About this exercise: Every line below should be repeated exactly.

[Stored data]
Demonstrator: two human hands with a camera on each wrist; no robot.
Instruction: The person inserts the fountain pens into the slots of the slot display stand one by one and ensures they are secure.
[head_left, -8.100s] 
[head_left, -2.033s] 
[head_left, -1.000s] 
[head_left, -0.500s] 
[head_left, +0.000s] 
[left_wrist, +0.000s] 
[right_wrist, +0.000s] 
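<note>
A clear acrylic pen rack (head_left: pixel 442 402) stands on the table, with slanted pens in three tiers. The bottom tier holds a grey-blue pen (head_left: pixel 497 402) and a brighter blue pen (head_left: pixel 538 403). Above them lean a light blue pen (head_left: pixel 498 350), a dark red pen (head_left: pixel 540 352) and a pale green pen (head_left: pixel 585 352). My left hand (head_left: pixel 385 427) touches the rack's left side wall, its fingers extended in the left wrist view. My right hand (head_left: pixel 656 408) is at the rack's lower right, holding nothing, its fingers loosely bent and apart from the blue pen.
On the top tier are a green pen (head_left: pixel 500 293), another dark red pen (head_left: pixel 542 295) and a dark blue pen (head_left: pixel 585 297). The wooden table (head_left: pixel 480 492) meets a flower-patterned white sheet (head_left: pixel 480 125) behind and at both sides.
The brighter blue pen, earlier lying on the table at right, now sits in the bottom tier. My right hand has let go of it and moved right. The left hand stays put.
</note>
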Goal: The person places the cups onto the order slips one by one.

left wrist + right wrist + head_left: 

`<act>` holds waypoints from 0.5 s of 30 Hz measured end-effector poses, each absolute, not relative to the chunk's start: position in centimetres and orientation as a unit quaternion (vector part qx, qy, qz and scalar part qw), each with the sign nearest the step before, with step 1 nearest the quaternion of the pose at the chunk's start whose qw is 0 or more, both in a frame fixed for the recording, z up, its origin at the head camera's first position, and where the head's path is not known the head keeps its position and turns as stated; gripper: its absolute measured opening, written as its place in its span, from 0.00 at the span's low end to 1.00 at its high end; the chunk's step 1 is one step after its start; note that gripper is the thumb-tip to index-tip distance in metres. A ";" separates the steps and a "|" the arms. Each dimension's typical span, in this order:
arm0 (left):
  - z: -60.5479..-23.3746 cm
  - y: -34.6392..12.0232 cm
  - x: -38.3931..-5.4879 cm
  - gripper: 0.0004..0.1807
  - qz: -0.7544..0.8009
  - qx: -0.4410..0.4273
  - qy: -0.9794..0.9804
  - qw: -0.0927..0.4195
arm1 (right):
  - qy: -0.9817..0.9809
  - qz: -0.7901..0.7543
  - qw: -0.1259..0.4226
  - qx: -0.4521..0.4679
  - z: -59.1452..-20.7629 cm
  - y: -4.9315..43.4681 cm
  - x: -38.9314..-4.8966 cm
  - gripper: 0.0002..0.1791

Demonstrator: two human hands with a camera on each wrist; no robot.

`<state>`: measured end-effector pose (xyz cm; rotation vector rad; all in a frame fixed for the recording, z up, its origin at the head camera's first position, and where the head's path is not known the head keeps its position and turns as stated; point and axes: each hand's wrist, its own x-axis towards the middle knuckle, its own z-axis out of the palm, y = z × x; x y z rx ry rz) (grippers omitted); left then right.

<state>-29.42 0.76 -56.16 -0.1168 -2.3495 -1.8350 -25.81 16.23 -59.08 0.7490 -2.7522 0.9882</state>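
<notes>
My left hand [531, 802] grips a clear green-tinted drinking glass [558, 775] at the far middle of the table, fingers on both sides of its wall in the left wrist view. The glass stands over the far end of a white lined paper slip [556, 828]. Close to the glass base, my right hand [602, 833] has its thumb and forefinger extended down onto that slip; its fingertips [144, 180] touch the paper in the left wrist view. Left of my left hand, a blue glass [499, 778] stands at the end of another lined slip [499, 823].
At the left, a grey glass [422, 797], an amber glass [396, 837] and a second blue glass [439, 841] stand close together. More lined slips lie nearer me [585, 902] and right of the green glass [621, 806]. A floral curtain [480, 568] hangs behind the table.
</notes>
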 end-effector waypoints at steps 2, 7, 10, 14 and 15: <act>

Result of the exercise:
Demonstrator: two human hands with a camera on each wrist; no robot.
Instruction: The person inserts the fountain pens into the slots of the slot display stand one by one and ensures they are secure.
[head_left, -8.100s] 
[head_left, -2.033s] 
[head_left, -1.000s] 
[head_left, -0.500s] 
[head_left, +0.000s] 
[left_wrist, +0.000s] 
[right_wrist, +0.000s] 
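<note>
A clear acrylic pen rack (head_left: pixel 442 402) stands on the table, with slanted pens in three tiers. The bottom tier holds a grey-blue pen (head_left: pixel 497 402) and a brighter blue pen (head_left: pixel 538 403). Above them lean a light blue pen (head_left: pixel 498 350), a dark red pen (head_left: pixel 540 352) and a pale green pen (head_left: pixel 585 352). My left hand (head_left: pixel 385 427) touches the rack's left side wall, its fingers extended in the left wrist view. My right hand (head_left: pixel 656 408) is at the rack's lower right, holding nothing, its fingers loosely bent and apart from the blue pen.
On the top tier are a green pen (head_left: pixel 500 293), another dark red pen (head_left: pixel 542 295) and a dark blue pen (head_left: pixel 585 297). The wooden table (head_left: pixel 480 492) meets a flower-patterned white sheet (head_left: pixel 480 125) behind and at both sides.
The brighter blue pen, earlier lying on the table at right, now sits in the bottom tier. My right hand has let go of it and moved right. The left hand stays put.
</note>
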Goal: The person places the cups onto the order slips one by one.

left wrist + right wrist + head_left: 

`<act>` holds waypoints from 0.5 s of 30 Hz measured end-effector poses, each absolute, not relative to the chunk's start: position in centimetres and orientation as a unit quaternion (vector part qx, qy, qz and scalar part qw), each with the sign nearest the step before, with step 1 nearest the quaternion of the pose at the chunk's start whose qw is 0 or more, both in a frame fixed for the recording, z up, its origin at the head camera's first position, and where the head's path is not known the head keeps its position and turns as stated; gripper: its absolute measured opening, written as its place in its span, from 0.00 at the span's low end to 1.00 at its high end; the chunk's step 1 is one step after its start; note that gripper is the thumb-tip to index-tip distance in metres. A ";" separates the steps and a "|" the arms. Each dimension's typical span, in this order:
arm0 (left):
  - z: -60.5479..-23.3746 cm
  - y: -34.6392..12.0232 cm
  - x: -38.3931..-5.4879 cm
  - gripper: 0.0004..0.1807
  - qz: -0.7544..0.8009
  - qx: -0.4410..0.4273
  - qy: -0.9794..0.9804
  - qw: -0.0927..0.4195
arm1 (right):
  - qy: -0.9817..0.9809
  - qz: -0.7901..0.7543
  - qw: -0.1259..0.4226
  - qx: -0.4521..0.4679
  - z: -59.1452..-20.7629 cm
  - y: -4.9315..43.4681 cm
  - x: -38.9314..-4.8966 cm
  - gripper: 0.0002..0.1791

Demonstrator: two human hands with a camera on each wrist; no robot.

`<state>`: measured end-effector pose (xyz cm; rotation vector rad; all in a frame fixed for the recording, z up, its origin at the head camera's first position, and where the head's path is not known the head keeps its position and turns as stated; point and axes: each hand's wrist, its own x-axis towards the middle knuckle, its own z-axis out of the palm, y = z × x; x y z rx ry rz) (grippers omitted); left then right.

<state>-29.42 0.76 -56.16 -0.1168 -2.3495 -1.8350 -25.81 16.23 -59.08 0.7490 -2.7522 0.9882</state>
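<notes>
My left hand [531, 802] grips a clear green-tinted drinking glass [558, 775] at the far middle of the table, fingers on both sides of its wall in the left wrist view. The glass stands over the far end of a white lined paper slip [556, 828]. Close to the glass base, my right hand [602, 833] has its thumb and forefinger extended down onto that slip; its fingertips [144, 180] touch the paper in the left wrist view. Left of my left hand, a blue glass [499, 778] stands at the end of another lined slip [499, 823].
At the left, a grey glass [422, 797], an amber glass [396, 837] and a second blue glass [439, 841] stand close together. More lined slips lie nearer me [585, 902] and right of the green glass [621, 806]. A floral curtain [480, 568] hangs behind the table.
</notes>
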 end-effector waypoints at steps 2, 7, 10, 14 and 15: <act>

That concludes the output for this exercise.